# Ambulance Written test for CA



## carmbrust50 (Mar 12, 2012)

I read the handbook, I am just looking for some extra practice before I take my written test. I know AMR used to have a sample test but I don't think they have it anymore. Does anybody know of any. Sites or anything with some questions and maybe answers? Thanks!


----------



## caliboosted (Mar 13, 2012)

http://www.flashcardexchange.com/flashcards/view/1556674


----------



## DesertMedic66 (Mar 13, 2012)

Same link as above. And yes the questions and answers are still the same as the ones on that guide.


----------



## caliboosted (Mar 13, 2012)

Good luck on "celebration of learning"
You'll be fine.


----------



## duncklee5 (Apr 12, 2012)

Your this effort definitely one day take you at the top,dont be disappoint many ways are their for preparation of your papers just keep concentrate on your studies.I have some more links for your help hope you find this informative.


----------



## jnsangel33 (Apr 14, 2012)

carmbrust50 said:


> I read the handbook, I am just looking for some extra practice before I take my written test. I know AMR used to have a sample test but I don't think they have it anymore. Does anybody know of any. Sites or anything with some questions and maybe answers? Thanks!

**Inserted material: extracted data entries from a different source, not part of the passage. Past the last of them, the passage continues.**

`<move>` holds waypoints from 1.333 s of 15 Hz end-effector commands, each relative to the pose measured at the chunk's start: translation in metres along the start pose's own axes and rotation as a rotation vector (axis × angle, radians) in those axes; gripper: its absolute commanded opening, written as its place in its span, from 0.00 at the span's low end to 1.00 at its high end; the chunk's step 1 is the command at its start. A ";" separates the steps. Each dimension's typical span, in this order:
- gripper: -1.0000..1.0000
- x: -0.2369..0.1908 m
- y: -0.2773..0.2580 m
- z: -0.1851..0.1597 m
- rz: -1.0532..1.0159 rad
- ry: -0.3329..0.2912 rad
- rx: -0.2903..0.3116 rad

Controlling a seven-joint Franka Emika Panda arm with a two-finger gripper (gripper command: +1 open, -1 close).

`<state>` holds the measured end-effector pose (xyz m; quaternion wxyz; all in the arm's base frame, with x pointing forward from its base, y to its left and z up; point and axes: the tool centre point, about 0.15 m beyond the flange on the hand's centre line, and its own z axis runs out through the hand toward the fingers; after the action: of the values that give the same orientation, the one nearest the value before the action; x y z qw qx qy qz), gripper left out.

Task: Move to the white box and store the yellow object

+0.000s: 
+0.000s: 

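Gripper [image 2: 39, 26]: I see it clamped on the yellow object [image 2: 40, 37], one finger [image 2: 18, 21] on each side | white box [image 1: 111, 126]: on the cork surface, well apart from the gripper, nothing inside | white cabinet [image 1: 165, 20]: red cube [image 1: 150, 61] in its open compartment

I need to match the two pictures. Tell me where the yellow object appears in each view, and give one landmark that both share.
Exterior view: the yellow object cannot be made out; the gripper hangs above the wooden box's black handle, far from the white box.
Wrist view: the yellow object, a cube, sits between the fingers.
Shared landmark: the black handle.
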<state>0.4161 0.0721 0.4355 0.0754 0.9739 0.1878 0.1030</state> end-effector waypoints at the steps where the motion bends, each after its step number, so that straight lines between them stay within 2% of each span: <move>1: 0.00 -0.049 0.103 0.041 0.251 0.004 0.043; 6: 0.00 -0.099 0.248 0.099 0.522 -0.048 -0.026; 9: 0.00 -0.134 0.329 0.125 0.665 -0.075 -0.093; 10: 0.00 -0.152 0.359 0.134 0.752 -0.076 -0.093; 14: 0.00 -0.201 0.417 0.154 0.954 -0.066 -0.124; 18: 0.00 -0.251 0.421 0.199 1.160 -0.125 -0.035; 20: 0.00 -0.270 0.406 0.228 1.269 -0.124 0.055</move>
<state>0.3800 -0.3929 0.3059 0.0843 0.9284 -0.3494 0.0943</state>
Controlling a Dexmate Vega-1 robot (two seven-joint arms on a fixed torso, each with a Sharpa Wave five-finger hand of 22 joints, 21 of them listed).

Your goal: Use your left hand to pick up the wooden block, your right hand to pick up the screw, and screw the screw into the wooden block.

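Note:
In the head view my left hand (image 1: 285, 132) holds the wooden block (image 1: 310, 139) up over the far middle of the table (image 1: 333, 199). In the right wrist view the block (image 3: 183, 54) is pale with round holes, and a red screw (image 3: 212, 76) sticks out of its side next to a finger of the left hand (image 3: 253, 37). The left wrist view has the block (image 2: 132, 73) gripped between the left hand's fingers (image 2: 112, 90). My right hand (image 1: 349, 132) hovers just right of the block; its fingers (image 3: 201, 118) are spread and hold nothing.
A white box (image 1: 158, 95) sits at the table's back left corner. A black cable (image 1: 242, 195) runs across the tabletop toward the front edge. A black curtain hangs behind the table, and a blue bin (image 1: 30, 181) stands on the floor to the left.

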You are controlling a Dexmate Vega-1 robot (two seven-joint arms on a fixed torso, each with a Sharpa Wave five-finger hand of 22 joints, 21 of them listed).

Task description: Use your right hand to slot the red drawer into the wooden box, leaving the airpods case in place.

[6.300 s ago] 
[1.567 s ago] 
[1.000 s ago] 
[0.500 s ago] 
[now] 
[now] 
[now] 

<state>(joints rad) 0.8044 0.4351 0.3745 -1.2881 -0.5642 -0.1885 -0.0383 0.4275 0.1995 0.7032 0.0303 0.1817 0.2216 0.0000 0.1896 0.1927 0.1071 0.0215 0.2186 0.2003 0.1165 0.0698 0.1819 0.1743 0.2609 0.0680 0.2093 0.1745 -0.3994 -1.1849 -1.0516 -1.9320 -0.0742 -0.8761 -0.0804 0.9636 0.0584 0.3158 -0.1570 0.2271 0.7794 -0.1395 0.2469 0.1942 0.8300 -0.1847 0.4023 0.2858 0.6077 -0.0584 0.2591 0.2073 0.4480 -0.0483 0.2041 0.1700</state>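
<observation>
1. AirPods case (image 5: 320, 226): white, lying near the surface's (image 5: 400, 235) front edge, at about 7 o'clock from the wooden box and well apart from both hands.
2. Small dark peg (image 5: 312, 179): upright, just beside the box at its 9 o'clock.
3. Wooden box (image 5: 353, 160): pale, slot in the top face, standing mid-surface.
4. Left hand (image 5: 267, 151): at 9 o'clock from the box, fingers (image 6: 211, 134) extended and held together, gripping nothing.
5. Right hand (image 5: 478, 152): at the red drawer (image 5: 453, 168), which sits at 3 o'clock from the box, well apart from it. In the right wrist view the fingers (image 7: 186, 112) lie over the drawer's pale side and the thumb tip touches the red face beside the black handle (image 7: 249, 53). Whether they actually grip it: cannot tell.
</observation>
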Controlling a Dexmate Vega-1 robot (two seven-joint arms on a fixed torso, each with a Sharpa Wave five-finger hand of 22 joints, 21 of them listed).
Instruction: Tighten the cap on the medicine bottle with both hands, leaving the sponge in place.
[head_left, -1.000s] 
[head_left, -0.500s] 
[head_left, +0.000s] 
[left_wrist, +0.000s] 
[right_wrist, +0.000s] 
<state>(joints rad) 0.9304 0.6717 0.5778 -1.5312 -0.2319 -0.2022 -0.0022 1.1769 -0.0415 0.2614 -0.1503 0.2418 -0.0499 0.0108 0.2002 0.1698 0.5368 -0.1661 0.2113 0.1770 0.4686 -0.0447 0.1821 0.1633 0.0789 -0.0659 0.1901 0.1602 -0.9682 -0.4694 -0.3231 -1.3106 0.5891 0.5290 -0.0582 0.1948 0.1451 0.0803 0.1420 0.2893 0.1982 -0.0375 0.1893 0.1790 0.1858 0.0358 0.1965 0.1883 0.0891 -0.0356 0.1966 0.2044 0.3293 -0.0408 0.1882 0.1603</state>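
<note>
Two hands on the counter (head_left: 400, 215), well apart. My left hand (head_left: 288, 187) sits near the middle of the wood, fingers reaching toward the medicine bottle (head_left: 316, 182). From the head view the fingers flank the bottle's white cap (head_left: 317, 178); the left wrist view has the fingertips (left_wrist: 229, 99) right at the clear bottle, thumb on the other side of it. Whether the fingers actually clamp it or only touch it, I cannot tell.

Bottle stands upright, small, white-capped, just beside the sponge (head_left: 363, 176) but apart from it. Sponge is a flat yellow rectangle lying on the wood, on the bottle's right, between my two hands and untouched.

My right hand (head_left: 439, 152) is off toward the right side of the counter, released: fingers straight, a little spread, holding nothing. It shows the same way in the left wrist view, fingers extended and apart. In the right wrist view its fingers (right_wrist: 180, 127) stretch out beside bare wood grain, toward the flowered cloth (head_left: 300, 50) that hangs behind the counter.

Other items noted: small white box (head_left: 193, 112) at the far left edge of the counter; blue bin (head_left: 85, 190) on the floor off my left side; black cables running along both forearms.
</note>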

  No, they don't.  I just checked it myself because I am also about to take my written test.  I was trying to find any extra help I can get as well......


----------



## carmbrust50 (Apr 15, 2012)

*I passed*

The link above worked great. Thanks guys! And for those who are going to take it know all these questions plus there are some I never heard of. Mostly operations type stuff. Know how much Oxygen is needed to respond to a call!


----------



## jnsangel33 (Apr 16, 2012)

carmbrust50 said:


> The link above worked great. Thanks guys! And for those who are going to take it know all these questions plus there are some I never heard of. Mostly operations type stuff. Know how much Oxygen is needed to respond to a call!



CONGRATS ON PASSING THE TEST!!!!  I have the flashcard link saved to my computer and a date set for my physical which gives me a time frame to have my book read two or three times by and these questions studied!!!  Thanks for the advice on what to study for.  GOOD LUCK TO YOU!!!!


----------